Test Data Predictions
Let’s use the above model to predict our test data
predictions = model.predict(test_dataset)
predictions = np.round(predictions)
Output:
12/12 [==============================] – 1s 88ms/step
Let’s invoke the image prediction and plotting function
def predictImage(filename):
#create a varibale and load_image with target_size
img1 = image.load_img(filename,target_size=(150,150))
#Let's visualize it using the matplotlib
plt.imshow(img1)
#Create y variable to covert the image into arrys
Y = image.img_to_array(img1)
#Expand the shape of an array.
#Insert a new axis that will appear at the axis position in the expanded array shape.
X = np.expand_dims(Y,axis=0)
#Predict the the test dataset
val = model.predict(X)
print(val)
#create condition to for predict the labels
if val == 1:
plt.xlabel("No Fire",fontsize=30)
elif val == 0:
plt.xlabel("Fire",fontsize=30)
Let’s look at a few randomly selected test and public-domain forest fire images below:
predictImage(r'YOURPATH\Dataset\Testing\fire\abc003.jpg')

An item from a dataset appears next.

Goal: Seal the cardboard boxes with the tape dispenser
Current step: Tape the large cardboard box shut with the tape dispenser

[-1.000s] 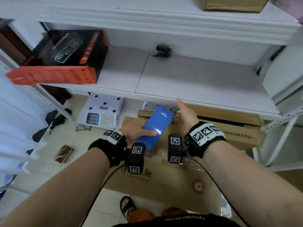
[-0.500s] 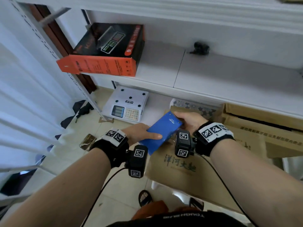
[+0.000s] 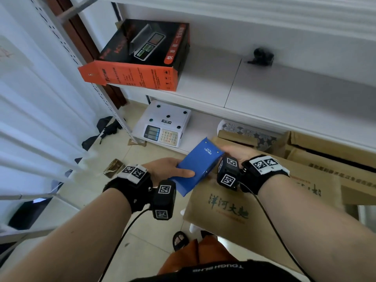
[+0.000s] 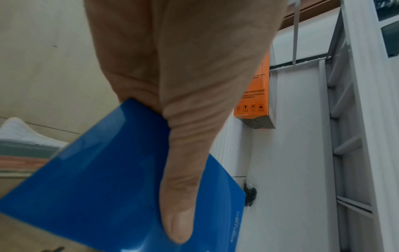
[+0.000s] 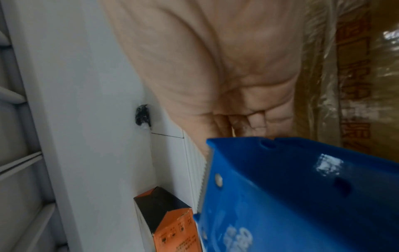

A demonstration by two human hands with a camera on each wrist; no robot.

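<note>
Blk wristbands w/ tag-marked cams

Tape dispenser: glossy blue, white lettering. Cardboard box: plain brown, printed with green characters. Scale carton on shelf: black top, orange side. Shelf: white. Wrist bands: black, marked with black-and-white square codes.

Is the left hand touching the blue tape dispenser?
Touching. The left wrist view shows the left hand's thumb lying flat on the tape dispenser; the head view shows the same grip.
</note>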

predictImage(r'YOURPATH\Dataset\Testing\nofire\abc195.jpg')

predictImage(r'YOURPATH\wildfires_fire6.jpg')

predictImage(r'YOURPATH\wildfires_fire5.jpg')

predictImage(r'YOURPATH\wildfires_fire4.jpg')

predictImage(r'YOURPATH\wildfires_fire3.jpg')

predictImage(r'YOURPATH\wildfires_fire2.jpg')

predictImage(r'YOURPATH\wildfires_fire1.jpg')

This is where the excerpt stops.